▸ **Task brief**: In the copy, include all of the listing exactly and none of its pictures.

▸ **Data below**:
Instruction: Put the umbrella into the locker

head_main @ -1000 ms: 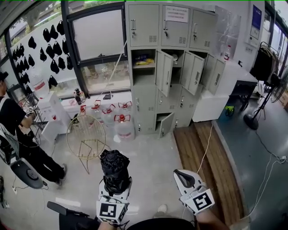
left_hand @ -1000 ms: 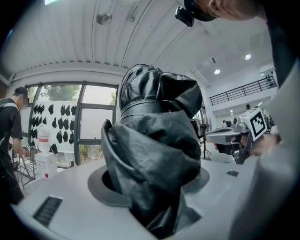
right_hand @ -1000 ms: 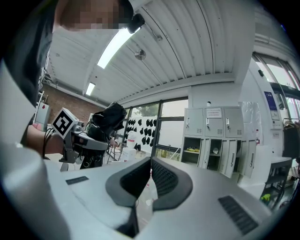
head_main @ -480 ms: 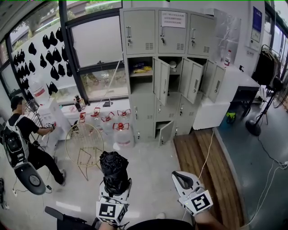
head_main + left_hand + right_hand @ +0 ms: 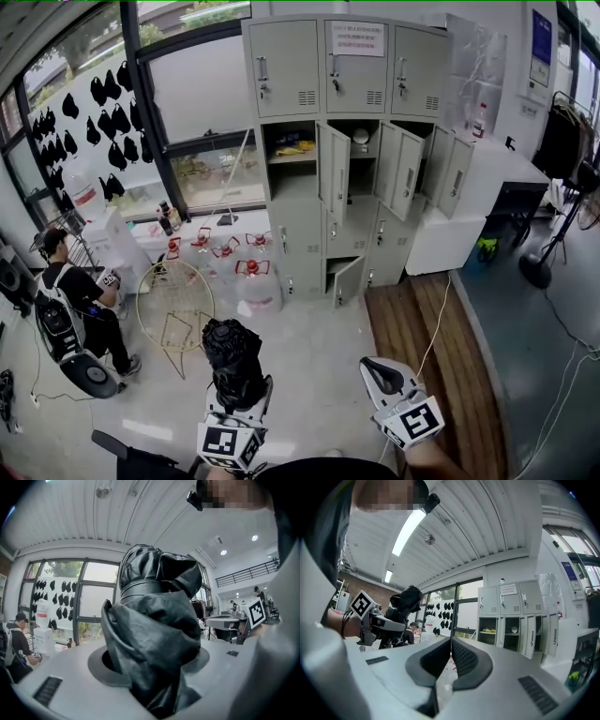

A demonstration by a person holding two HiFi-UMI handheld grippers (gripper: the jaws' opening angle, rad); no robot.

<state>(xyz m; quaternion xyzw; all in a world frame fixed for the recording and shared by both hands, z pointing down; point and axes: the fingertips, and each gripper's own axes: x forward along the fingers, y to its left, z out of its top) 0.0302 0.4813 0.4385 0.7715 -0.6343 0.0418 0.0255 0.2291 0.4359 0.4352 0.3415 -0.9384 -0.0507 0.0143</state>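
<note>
Gripping the umbrella (image 5: 232,349) upright in the left gripper (image 5: 238,390) for the locker (image 5: 286,56) ahead; holding the right gripper (image 5: 371,367) clenched, empty, spare.

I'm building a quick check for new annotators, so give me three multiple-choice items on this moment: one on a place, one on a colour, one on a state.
1. Where is the umbrella?
A. lying on the floor
B. clamped in the left gripper
C. hanging from a window

2. What colour is the umbrella?
A. red
B. yellow
C. black

3. How do the top-row locker doors stand?
A. all shut
B. all open
C. taken off

Answers:
1. B, because the folded canopy stands up from between the jaws in the left gripper view.
2. C, because the fabric is black in the head view and in the left gripper view.
3. A, because all three doors sit flush in the head view, while doors in the row below hang open.
</note>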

▸ **Output for this task**:
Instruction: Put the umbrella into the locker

head_main @ -1000 ms: 
left_hand @ -1000 ms: 
right_hand @ -1000 ms: 
head_main @ -480 ms: 
head_main + left_hand + right_hand @ +0 ms: 

A demonstration by a person holding two HiFi-UMI handheld grippers (gripper: the jaws' opening angle, rad); no robot.

<state>(xyz m; quaternion xyzw; all in a world frame fixed for the recording and shared by both hands, z pointing down; point and axes: the fingertips, and each gripper's own axes: x forward along the fingers, y to its left, z out of its top) 0.0302 0.4813 0.4385 0.7715 -0.6343 0.0418 0.0255 0.2291 0.4359 0.4352 0.3415 -0.9384 -0.0507 0.0143</state>
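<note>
Gripping the umbrella (image 5: 232,349) upright in the left gripper (image 5: 238,390) for the locker (image 5: 286,56) ahead; holding the right gripper (image 5: 371,367) clenched, empty, spare.

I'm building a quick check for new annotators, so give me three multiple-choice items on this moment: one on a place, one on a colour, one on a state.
1. Where is the umbrella?
A. lying on the floor
B. clamped in the left gripper
C. hanging from a window

2. What colour is the umbrella?
A. red
B. yellow
C. black

3. How do the top-row locker doors stand?
A. all shut
B. all open
C. taken off

Answers:
1. B, because the folded canopy stands up from between the jaws in the left gripper view.
2. C, because the fabric is black in the head view and in the left gripper view.
3. A, because all three doors sit flush in the head view, while doors in the row below hang open.
</note>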

There is nothing more to this exercise.